Closed bethard closed 9 years ago

bethard commented 9 years ago

Original issue 160 created by ClearTK on 2010-09-09T15:18:28.000Z:

Philip:

I would like to propose a pretty significant change to the way our code is organized. Here are my motivations:

In yesterday's email I gave a quick summary of how I would like to see the framework project split up (see below). I think this will go a long way towards easing peoples fears of open source license entanglements as well is improve our ability to communicate what the implications are of using the various wrappers. This change seems like a slam dunk to me - so I won't spend time justifying why we need to do this unless objections are raised.

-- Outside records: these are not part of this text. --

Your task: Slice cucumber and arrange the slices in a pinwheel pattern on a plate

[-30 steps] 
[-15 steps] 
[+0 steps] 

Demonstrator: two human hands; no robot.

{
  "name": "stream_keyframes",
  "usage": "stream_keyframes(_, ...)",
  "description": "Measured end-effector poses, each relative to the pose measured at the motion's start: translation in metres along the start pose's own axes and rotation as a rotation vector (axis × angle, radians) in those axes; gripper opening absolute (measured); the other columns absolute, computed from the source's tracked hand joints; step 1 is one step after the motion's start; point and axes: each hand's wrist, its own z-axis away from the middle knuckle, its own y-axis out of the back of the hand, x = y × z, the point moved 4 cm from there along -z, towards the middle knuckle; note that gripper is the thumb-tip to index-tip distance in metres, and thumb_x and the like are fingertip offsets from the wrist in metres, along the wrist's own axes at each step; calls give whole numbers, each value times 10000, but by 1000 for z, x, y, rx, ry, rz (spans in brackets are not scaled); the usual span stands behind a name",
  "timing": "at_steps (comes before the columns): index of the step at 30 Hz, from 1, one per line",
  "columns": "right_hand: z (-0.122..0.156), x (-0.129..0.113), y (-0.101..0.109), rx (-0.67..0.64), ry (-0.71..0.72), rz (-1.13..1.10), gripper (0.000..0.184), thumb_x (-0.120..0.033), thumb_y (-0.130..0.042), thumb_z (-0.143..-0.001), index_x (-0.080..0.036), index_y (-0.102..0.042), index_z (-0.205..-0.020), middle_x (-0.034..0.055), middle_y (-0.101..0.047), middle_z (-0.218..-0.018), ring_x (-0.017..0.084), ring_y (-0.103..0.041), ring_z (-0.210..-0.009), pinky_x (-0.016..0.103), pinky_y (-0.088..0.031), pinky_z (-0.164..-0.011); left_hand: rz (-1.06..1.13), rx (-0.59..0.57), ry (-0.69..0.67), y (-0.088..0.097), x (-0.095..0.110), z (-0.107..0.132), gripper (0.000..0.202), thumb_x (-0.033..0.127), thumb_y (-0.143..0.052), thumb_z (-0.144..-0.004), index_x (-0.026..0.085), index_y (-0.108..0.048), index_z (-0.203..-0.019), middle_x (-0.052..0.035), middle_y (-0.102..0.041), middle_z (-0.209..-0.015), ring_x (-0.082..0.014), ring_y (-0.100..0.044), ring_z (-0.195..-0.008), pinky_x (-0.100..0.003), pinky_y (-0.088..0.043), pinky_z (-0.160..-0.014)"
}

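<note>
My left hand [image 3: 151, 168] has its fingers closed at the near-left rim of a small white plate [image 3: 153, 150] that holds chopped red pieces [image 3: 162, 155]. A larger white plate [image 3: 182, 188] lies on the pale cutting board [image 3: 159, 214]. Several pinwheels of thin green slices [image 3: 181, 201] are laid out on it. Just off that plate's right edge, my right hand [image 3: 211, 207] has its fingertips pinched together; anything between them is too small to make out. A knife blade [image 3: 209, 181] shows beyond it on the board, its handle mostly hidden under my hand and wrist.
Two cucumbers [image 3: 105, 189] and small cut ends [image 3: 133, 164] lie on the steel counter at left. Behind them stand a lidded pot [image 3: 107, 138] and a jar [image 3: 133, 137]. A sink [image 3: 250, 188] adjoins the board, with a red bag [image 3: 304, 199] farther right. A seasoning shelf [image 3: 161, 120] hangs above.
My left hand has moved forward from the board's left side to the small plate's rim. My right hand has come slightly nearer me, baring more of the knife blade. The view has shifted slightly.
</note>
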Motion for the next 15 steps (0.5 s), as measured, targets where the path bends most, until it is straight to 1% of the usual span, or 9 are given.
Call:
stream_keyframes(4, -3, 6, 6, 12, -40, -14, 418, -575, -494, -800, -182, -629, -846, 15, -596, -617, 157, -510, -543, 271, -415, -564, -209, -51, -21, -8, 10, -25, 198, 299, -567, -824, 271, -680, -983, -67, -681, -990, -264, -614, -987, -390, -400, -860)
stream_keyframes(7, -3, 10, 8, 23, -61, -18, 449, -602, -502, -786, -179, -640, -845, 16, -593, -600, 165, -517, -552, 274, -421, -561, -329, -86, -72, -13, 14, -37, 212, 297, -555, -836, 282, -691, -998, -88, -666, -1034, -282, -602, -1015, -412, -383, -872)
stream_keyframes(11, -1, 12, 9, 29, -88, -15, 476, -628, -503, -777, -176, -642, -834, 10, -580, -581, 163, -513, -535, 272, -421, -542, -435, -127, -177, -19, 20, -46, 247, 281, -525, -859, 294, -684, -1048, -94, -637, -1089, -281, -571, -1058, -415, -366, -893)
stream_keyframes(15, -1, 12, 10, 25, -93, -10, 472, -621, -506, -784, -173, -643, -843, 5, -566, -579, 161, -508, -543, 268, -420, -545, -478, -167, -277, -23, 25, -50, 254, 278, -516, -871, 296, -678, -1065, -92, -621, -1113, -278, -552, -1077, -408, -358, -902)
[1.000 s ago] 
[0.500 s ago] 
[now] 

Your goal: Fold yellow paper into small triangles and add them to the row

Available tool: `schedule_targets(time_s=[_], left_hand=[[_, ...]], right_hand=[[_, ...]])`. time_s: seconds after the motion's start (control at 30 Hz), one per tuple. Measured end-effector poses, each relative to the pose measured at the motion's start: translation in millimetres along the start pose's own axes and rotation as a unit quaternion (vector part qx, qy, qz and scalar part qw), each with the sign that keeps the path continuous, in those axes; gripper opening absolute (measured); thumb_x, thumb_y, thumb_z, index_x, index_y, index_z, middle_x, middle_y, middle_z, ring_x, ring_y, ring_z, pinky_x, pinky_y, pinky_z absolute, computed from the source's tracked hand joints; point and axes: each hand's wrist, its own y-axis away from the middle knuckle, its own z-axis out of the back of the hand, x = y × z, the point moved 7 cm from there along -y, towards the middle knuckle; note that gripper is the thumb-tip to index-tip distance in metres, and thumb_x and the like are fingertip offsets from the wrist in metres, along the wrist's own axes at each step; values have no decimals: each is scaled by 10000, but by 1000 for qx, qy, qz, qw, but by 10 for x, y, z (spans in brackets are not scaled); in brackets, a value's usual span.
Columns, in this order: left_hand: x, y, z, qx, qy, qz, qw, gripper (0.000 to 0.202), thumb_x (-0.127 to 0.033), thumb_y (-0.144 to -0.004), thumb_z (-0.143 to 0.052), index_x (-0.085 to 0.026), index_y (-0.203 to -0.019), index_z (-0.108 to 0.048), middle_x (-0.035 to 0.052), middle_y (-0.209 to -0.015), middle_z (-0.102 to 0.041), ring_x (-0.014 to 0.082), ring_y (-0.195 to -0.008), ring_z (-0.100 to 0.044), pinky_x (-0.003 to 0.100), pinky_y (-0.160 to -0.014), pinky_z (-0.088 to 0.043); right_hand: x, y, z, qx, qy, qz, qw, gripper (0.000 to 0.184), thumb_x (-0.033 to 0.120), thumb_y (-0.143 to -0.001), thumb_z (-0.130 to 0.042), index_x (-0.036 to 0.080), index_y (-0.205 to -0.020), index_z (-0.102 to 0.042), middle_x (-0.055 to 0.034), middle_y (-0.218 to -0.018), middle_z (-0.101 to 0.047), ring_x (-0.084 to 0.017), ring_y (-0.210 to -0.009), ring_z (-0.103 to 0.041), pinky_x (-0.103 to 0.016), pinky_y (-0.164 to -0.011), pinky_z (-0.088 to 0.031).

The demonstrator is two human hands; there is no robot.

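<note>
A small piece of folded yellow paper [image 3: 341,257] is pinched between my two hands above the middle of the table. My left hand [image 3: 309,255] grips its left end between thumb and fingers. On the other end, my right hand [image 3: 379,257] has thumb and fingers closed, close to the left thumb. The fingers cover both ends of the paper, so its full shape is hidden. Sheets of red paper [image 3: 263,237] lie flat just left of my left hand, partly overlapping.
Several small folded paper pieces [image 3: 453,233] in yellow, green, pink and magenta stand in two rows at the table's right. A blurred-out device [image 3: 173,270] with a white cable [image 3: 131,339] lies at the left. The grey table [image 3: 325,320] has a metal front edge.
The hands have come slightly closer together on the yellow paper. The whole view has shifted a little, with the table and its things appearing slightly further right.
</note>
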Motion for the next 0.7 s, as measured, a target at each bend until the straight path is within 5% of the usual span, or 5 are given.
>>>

Similarly, I would like to see the ClearTK toolkit project split up into meaningful subprojects. I have a use case where I would like to use just the tokenizer and part-of-speech tagger in ClearTK. Should I really have to import all of ClearTK along with the mountain of dependencies to do this? no. Here's a sketch of how the projects might be split up:

-ClearTK-temporal

I think some of the code that is currently in the toolkit project should not survive the restructuring. The code in the ne package is crap and barely does anything, for example. All of the OpenNLP wrappers need to disappear or go into a separate project(s). Certainly, we could write our own sentence segmenter. The parser wrapper could be put in a subproject that depends on ClearTK-syntax. I have a wrapper for the Berkeley Parser - but it is GPL and needs to be a separate project that also depends on ClearTK-syntax. Jinho has a dependency parser that will almost certainly get a ClearTK/uima wrapper - if not be refactored to actually use ClearTK. So, ClearTK-dependency-parsing would be a logical subproject.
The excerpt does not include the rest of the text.